“What do you want to do when you grow up?”
“Where do you see yourself in five years?”
“What’s your mission in life?”
We’ve all been confronted by these daunting questions at sometime or another, usually in a job interview or a motivational workshop. But last week I had a client who was truly stuck. He had been asked to write a vision statement for his small business and he was lost in the weeds and wandering everywhere in search of his dream.
I asked him to send me a copy of his work and sure enough he was stuck. He was stuck in the belief that his vision had to fit into the same mold as every other successful professional in his field. He had attended enough seminars over the years to know what he was “suppose” to write but this time his heart wouldn’t let him get by with platitudes.

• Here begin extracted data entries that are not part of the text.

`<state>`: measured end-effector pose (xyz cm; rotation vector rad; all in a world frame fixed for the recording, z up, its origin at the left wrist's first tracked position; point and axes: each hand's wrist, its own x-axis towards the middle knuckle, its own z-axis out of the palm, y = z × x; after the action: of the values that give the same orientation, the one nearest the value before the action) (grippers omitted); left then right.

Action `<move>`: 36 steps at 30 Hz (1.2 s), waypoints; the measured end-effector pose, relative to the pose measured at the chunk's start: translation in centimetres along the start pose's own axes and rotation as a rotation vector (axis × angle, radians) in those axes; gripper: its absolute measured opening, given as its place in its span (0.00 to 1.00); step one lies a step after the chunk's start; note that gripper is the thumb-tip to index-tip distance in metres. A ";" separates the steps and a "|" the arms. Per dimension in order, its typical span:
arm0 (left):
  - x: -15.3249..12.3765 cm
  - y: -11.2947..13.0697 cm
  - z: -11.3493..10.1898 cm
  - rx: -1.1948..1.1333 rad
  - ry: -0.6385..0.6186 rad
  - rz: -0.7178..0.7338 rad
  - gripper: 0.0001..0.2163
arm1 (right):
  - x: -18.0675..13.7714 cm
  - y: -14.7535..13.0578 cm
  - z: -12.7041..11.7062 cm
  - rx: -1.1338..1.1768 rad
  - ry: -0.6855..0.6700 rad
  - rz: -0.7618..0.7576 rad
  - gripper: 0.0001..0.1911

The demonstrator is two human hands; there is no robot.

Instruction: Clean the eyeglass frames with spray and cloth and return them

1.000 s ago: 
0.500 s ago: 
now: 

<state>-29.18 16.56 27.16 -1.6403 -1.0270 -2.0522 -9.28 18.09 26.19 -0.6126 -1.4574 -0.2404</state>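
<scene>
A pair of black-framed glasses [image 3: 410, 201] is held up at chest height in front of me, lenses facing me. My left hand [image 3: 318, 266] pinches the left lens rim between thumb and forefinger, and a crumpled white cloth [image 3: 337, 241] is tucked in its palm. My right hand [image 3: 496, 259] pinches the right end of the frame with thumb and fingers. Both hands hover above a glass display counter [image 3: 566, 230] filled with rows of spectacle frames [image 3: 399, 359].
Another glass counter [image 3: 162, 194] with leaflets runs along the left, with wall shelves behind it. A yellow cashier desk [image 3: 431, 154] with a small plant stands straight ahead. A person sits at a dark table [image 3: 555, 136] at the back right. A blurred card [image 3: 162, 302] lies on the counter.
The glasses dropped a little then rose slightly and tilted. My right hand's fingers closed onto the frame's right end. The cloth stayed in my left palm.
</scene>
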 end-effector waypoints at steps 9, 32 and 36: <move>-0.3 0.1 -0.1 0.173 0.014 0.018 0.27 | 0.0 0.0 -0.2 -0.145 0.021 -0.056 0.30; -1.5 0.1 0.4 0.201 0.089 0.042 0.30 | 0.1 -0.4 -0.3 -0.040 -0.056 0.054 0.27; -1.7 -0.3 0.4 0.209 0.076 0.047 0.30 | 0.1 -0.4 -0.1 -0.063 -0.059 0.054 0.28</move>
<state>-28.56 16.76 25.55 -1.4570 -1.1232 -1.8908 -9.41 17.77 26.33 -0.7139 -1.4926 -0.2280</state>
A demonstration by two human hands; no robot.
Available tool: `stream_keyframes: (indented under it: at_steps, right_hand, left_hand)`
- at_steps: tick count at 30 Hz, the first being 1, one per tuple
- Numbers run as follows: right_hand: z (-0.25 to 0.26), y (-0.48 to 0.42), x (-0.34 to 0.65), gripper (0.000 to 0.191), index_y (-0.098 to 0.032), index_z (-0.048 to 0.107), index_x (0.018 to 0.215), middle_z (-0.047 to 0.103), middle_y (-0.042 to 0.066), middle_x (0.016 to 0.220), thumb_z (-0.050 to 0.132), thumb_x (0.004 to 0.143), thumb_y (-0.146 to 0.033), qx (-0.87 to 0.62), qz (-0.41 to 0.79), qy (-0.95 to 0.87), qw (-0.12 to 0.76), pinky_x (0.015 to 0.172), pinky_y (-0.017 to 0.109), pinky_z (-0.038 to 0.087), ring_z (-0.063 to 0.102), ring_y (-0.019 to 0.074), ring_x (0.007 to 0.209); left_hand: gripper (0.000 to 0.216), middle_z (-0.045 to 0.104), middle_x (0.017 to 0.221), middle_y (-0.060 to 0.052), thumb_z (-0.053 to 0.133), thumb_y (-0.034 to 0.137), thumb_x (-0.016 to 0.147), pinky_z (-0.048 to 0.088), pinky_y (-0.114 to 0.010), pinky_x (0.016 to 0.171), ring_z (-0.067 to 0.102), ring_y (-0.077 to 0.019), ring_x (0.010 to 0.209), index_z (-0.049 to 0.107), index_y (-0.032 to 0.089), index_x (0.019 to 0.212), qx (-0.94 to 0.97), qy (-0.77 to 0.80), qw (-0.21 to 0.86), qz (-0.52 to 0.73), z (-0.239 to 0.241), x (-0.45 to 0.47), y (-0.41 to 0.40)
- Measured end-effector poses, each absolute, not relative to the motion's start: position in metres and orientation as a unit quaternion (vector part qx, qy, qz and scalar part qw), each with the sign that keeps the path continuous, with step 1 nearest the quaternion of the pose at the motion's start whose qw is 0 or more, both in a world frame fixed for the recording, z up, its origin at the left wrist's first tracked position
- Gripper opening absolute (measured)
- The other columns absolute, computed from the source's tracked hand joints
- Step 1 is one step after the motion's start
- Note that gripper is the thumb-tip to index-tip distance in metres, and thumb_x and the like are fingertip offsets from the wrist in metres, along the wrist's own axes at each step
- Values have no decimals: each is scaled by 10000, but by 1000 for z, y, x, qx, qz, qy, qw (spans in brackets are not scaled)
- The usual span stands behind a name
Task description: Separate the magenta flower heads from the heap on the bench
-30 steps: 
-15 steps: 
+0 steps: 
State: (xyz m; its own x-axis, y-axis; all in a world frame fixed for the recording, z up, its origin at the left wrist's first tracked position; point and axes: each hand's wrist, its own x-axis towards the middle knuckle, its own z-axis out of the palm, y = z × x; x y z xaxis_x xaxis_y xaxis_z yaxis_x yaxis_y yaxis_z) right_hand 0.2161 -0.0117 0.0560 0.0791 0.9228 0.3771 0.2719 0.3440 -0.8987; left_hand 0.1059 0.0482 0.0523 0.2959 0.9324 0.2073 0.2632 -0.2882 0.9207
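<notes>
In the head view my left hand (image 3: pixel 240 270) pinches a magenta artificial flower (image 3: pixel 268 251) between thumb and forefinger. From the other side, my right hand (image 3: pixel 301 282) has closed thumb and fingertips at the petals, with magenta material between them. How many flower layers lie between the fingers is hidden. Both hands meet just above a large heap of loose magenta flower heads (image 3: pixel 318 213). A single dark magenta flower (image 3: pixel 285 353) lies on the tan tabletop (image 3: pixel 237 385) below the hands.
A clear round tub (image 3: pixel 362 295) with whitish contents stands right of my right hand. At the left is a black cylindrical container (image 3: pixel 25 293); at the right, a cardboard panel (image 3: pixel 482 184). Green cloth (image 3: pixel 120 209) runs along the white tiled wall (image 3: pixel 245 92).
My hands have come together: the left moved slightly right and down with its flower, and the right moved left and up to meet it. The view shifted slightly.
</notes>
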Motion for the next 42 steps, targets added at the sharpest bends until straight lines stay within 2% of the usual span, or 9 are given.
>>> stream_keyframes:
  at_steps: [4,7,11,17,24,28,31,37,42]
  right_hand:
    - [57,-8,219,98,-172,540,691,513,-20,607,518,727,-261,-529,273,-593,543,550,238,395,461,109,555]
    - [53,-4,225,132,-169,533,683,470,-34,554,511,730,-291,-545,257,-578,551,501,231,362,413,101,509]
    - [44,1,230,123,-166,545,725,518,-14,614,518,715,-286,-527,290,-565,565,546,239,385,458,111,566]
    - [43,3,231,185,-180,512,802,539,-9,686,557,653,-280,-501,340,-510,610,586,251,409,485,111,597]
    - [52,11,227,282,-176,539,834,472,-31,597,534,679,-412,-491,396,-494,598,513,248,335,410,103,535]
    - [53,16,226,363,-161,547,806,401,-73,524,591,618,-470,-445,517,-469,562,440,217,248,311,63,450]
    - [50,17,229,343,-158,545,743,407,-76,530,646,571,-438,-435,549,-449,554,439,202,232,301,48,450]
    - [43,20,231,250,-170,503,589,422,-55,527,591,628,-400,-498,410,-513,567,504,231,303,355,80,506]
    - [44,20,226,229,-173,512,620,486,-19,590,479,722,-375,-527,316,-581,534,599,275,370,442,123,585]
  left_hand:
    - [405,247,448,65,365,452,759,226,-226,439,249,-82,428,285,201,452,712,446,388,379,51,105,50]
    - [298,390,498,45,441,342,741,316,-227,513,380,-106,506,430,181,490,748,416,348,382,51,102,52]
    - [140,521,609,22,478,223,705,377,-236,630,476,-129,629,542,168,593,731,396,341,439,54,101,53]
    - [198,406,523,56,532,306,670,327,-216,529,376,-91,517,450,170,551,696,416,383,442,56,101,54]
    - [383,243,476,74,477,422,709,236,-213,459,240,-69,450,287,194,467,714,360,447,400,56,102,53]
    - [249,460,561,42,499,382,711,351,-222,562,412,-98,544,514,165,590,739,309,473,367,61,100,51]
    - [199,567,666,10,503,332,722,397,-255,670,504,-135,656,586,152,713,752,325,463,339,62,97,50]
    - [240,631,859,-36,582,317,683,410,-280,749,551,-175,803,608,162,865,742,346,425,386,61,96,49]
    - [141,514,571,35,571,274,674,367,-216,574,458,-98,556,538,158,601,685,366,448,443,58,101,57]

“Hears what I want you to do”, I said, “substitute the name of your most obvious competitor in your vision statement.” Did the vision statement work? If so, how could his competitor want the very same things? What did it say about him that he could not distinguish himself from the other professionals up the street? Then I asked him to rewrite the vision statement as though he was his biggest competitor. Was it easier to dream big when he didn’t think someone would hold him accountable?
My friend is not alone. In fact he is just like you and me. We are so reluctant to put our dreams out there for fear that they may not happen, that we limit our dreams from the start.
We need to learn to dream in 3D. We must take the time to add sound, color, action and feelings to our wants and desires. The more vivid the thinking, the more we engage the brain and the more the brain is engaged the more likely the events are to happen. No, I’m not talking about wishful thinking. I’m talking about activating the reticular cortex.
Have you ever decided you wanted a new a car and you knew exactly the make, model and color? When you finally got a vision fixed in your head, what happened? Yep, everywhere you went you saw that dark blue Lexus SC 10 Convertible. Yes they’re everywhere in Colorado! What happens is your brain, the reticular cortex to be exact, now has a target. Once your brain has the assignment (the vision) the brain is honor bound to seek out those events that bring closure to your desire. If your brain can spot a blue convertible a half-mile away, think how much it can help you carry out your career goals, relationship challenges or artistic endeavors.
My friend ended up with a vision statement that no other human being on earth could fulfill but him. It took some soul-searching, praying and dreaming in 3D. Now, he can’t help but accomplish what he has set out to do and will shortly find that his list is too short, too small and that there is so much more.
So, dream in many dimensions. Dream in 3D. And tell someone. Erma Bombeck once said, “It takes a lot if courage to show your dreams to someone.” Go ahead, be courageous and soon your dreams will be coming true.